▶ **ASSIGNED TASK**: Your task is to repeat the entries exactly from their first line through the line with "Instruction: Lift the", and to stop there.

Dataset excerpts
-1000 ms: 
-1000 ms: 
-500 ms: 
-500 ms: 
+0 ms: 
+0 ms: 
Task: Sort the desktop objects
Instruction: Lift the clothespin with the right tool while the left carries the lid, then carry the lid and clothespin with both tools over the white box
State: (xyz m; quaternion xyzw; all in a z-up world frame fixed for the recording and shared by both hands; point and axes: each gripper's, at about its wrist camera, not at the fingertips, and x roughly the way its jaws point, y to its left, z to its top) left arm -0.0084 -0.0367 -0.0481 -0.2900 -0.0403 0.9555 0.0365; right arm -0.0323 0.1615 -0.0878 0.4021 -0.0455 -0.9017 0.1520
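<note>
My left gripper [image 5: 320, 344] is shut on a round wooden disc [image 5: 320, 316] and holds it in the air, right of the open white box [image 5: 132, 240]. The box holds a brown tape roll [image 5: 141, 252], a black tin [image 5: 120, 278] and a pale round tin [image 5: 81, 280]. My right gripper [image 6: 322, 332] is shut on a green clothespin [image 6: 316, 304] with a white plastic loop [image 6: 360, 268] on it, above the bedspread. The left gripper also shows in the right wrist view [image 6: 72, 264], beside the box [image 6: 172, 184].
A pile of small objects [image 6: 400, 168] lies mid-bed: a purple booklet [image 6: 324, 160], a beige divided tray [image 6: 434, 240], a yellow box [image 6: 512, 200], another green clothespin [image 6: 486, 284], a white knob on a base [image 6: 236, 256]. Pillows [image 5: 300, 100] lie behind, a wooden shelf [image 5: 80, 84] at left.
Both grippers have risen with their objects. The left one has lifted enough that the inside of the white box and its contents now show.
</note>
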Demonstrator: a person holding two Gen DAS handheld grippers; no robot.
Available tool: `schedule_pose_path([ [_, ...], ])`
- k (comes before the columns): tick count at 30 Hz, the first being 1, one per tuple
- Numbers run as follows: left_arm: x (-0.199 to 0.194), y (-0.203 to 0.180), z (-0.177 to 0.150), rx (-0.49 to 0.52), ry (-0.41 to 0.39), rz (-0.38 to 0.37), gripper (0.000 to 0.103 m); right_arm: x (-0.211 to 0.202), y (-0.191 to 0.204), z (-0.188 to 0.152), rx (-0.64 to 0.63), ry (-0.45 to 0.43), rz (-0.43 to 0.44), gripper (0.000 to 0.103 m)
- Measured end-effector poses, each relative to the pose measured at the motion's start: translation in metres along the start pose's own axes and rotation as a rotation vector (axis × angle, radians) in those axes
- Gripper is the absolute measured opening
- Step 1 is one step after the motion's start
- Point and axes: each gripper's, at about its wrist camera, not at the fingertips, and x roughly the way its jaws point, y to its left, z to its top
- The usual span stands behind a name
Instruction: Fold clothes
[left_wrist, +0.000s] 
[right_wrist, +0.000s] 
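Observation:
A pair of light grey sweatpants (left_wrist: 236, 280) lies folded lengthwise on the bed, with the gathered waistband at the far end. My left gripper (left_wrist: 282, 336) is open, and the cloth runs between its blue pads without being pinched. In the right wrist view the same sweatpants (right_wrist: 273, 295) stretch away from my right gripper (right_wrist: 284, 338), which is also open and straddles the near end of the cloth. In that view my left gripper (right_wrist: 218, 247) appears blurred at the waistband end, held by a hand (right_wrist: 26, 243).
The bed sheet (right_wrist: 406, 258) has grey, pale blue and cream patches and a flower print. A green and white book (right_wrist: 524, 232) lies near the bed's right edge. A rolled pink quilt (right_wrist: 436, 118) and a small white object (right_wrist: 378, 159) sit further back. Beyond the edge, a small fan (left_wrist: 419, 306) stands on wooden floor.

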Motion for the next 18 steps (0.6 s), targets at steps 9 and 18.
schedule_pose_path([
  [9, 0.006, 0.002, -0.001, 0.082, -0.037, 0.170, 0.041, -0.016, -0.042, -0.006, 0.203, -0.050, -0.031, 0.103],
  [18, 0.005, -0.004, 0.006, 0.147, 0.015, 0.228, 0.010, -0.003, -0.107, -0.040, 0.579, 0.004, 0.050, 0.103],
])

▶ **TASK ANSWER**:
-1000 ms: 
-1000 ms: 
-500 ms: 
-500 ms: 
+0 ms: 
+0 ms: 
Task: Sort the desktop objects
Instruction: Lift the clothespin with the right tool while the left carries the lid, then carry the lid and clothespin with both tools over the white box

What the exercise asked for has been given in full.